Estes condicionalismos têm incentivado o “incumprimento dos instrumentos de ordenamento em vigor, nomeadamente os Planos Directores Municipais (PDM), com manifesto desrespeito pelo que está estabelecido na Estrutura Ecológica Municipal”.

Tornou-se prática normal a “rectificação e destruição das margens das linhas de água, à ocupação ou mesmo destruição de áreas de montado, ao desaparecimento de espécies e habitats, à ocupação de declives e taludes, destruição de caminhos municipais e de uso tradicional.” Acresce ainda a “destruição de património histórico e arqueológico e a ocupação de terrenos na proximidade de povoações que sofrem agora com a aplicação de pesticidas junto das mesmas” enumera a organização ambientalista.

Ao registo de situações que a Zero classifica de anómalas, junta-se a poluição do ar provocada pelas três unidades de transformação de bagaço de azeitona instaladas no concelho de Ferreira do Alentejo e que “são causadoras de mal-estar nas populações da sua vizinhança”.

Em síntese, os ambientalistas colocam várias interrogações ao novo modelo agrícola que está a ser instalado no regadio do Alqueva: “É esta a agricultura que queremos para a região? Monoculturas para exportação com base na subsidiação da água e no maior investimento público ao nível agrícola jamais efectuado?

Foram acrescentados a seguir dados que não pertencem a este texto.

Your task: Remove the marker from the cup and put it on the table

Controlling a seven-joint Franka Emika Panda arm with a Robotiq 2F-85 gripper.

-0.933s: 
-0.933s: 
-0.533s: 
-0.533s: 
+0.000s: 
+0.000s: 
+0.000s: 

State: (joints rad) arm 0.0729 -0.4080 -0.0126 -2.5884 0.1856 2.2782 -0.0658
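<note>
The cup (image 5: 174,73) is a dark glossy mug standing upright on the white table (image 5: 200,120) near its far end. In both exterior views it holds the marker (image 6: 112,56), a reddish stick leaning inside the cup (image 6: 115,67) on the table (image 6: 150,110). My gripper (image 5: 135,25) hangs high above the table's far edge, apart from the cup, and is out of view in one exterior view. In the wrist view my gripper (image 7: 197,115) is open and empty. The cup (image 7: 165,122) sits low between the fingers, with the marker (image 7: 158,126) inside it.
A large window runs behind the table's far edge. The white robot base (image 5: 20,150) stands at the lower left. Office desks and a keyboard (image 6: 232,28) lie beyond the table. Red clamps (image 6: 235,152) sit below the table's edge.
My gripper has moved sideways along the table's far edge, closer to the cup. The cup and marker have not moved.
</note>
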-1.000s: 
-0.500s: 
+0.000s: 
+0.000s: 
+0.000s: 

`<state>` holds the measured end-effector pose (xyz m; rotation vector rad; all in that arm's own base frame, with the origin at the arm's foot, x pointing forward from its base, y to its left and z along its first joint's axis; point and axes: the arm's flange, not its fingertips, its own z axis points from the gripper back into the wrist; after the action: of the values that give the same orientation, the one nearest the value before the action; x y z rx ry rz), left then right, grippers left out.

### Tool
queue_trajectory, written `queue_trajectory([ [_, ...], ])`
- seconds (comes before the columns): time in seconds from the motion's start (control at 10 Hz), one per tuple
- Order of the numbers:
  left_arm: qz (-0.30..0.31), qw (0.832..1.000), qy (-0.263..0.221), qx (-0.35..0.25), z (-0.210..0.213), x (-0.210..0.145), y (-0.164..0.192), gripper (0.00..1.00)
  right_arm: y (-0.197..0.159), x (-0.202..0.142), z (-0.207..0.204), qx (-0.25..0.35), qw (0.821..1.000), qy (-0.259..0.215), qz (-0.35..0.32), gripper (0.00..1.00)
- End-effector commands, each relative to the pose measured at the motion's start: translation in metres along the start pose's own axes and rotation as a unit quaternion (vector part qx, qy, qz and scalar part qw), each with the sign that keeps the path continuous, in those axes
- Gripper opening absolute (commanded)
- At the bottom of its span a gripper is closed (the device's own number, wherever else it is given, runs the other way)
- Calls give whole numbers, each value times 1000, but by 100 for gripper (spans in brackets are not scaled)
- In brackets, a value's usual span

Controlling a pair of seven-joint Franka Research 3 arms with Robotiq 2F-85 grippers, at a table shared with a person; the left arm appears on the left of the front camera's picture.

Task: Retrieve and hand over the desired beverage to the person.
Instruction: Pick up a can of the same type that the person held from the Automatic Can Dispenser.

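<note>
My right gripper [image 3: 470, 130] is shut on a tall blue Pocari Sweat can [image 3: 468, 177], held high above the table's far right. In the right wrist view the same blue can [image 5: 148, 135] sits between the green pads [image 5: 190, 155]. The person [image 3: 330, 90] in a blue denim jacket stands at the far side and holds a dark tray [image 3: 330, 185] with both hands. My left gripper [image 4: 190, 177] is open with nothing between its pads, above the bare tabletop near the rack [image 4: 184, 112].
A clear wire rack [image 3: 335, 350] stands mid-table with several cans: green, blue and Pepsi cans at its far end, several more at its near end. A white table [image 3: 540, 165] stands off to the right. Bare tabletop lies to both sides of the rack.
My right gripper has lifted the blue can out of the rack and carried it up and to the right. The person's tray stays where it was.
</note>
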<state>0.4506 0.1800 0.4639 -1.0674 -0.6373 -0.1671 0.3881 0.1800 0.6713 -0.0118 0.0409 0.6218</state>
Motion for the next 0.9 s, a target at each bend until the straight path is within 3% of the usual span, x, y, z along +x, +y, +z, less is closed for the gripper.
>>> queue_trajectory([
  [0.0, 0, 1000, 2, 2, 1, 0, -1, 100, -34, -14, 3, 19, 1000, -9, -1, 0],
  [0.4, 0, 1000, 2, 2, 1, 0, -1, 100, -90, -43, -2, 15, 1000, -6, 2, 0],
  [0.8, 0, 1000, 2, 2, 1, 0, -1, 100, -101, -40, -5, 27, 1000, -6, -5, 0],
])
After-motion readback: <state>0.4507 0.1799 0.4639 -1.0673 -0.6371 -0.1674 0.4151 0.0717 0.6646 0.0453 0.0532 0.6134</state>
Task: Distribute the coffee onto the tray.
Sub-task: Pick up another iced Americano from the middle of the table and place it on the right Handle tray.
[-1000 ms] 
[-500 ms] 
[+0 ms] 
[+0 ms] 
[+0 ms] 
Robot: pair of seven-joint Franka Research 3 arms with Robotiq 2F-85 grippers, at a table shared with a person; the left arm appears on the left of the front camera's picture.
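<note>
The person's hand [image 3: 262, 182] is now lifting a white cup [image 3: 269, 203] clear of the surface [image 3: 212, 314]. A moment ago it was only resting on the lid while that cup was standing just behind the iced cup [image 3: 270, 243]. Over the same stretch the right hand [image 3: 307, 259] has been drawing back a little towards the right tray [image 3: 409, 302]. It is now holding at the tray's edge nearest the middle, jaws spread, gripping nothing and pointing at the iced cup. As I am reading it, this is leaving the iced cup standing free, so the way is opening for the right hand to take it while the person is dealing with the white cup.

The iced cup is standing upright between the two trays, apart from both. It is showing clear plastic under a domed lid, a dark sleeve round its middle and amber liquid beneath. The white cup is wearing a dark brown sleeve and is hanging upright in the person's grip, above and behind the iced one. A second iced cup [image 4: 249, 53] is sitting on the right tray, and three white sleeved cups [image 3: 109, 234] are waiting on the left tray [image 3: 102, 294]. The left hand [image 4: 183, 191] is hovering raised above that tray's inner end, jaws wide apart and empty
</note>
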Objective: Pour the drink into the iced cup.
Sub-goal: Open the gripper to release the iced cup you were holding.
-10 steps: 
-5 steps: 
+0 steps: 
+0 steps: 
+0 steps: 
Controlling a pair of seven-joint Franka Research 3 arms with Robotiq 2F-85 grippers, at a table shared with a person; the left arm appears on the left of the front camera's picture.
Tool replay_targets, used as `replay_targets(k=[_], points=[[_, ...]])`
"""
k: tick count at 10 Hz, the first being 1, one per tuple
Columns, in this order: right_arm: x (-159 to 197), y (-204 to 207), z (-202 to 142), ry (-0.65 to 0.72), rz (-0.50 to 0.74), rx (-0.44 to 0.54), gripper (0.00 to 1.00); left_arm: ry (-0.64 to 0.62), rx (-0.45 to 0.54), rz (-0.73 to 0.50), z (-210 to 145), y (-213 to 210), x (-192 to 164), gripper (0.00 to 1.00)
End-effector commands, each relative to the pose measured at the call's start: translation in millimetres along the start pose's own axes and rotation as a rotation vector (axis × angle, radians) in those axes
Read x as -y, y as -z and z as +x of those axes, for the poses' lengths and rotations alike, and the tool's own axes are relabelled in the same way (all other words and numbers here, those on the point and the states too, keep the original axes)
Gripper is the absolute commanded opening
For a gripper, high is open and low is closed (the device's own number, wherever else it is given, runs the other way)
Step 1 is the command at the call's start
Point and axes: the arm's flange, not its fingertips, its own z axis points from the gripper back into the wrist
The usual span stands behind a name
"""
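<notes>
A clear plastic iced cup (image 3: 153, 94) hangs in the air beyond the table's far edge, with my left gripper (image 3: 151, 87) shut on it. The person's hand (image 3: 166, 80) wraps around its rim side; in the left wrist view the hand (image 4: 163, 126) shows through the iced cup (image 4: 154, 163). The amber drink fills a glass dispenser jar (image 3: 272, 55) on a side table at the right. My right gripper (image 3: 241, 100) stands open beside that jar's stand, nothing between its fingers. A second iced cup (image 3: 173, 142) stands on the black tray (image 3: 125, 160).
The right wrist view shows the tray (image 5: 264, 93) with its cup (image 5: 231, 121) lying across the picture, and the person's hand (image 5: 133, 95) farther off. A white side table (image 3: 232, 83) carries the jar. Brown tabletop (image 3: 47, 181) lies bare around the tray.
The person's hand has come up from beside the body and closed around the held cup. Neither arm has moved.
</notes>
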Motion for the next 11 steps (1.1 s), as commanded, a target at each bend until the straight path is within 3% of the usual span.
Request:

Ou mais diversificação a qual possa essa sim responder às necessidades alimentares do país?”

Um problema de fundo assume uma dimensão que já era previsível: “A quantos anos de seca pode a albufeira do Alqueva responder em dotações para rega quando tivermos quase 200.000 hectares dela dependentes em época normal e mais ainda nas fases de seca?”